Very bullish charts, volatility implosion, strong buying, but it looks so much like the last mile, the last hurrah, until the next major rally - if any - of this long term Bull market, begins post-midterm elections into the Xmas/January seasonal bullishness.
SPX daily chart clearly shows this ramp up since last week and all indications show more upside potential. But, beware of getting complacent and taking it for granted because the next decline is due and it could be as strong as that one in January
If SPX 2805 is taken out then there is a high probability this market can spike up to the previous record highs. Most likely, this is BUY the pre-earnings hype and then SELL the actual earnings.
This guy has it right:
Markets are crazy to ignore the risks and consequences of a #tradewar. This rally in #stocks is the last hurrah! Investors should sell now, speculators may do better in August.

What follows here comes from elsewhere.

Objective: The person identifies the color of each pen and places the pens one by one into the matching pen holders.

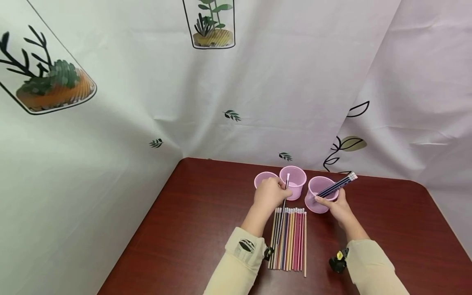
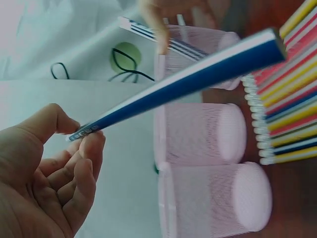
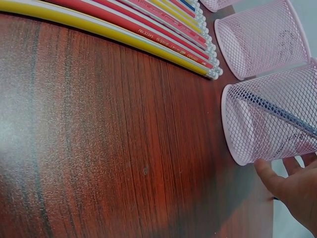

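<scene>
My left hand (image 1: 270, 193) pinches a blue-and-white striped pencil (image 2: 183, 87) near its eraser end, between thumb and fingertips. That pencil slants above a row of pencils (image 1: 295, 241) in yellow, red, blue and other colours, lying side by side on the table. At the right, a pink mesh pencil cup (image 1: 312, 203) holds several dark striped pencils (image 1: 336, 186), leaning right with white erasers up. My right hand (image 1: 343, 211) holds this cup at its right side, thumb across the front; in the right wrist view its fingers touch the mesh.
A second pink mesh cup (image 1: 296, 191) stands left of the held one, and a third cup (image 1: 262, 176) lies beyond my left hand, partly hidden. The dark red wooden table (image 1: 191, 221) ends at a printed white cloth (image 1: 258, 102) behind.
</scene>
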Tool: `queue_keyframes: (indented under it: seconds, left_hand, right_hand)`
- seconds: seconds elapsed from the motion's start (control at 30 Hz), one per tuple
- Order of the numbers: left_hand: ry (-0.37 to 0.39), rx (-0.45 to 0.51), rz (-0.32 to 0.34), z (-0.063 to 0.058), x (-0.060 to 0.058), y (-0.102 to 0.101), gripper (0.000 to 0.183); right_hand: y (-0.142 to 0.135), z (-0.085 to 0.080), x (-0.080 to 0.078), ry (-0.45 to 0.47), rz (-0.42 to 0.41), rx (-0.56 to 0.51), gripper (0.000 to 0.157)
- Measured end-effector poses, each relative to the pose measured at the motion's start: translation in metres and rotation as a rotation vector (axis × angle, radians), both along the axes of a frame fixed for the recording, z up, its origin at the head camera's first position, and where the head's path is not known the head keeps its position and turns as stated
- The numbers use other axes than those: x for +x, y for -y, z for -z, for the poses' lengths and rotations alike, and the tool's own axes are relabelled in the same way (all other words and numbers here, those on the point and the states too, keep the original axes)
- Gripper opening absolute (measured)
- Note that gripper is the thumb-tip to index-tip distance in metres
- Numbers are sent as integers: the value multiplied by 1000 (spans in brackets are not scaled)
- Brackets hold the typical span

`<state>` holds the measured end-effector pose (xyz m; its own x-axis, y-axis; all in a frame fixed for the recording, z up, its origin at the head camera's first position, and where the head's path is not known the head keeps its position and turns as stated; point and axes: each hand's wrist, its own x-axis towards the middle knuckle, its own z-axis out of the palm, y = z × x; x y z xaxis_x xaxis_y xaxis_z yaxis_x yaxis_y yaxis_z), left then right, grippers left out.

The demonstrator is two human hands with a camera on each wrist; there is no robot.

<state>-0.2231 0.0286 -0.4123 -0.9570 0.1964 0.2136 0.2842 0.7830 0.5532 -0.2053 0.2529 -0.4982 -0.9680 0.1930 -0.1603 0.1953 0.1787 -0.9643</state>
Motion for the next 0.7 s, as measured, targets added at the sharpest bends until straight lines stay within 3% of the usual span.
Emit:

— Scott Minerd (@ScottMinerd) July 9, 2018
Minerd is far from the only one suggesting that markets may be underestimating the potential for a clash between the U.S. and its trade partners across the globe to have harmful effects on global economies.
However, some worry that average investors may be underestimating the potential for a protracted China-U.S. spat to deliver a more significant and blow to the domestic economy.
Morgan Stanley Wealth Management recently wrote in a recent report that analysis suggesting that the impact of trade clashes will be de minimus don’t fully account for the “risks associated with America’s increasingly aggressive position on trade,” Ryan Vlastelica noted in an article last week.
On top of that, Ray Dalio, the founder of the world’s largest hedge fund on Friday appeared in a tweet to hint that something pernicious for market participants had begun.
To be sure, it is also not the only ominous call for Minerd. Back in March, he warned that as the economy approaches full employment, generating wage pressures, the Federal Reserve will ratchet up interest rates, slamming debt-bloated firms that added leverage during periods of ultralow rates.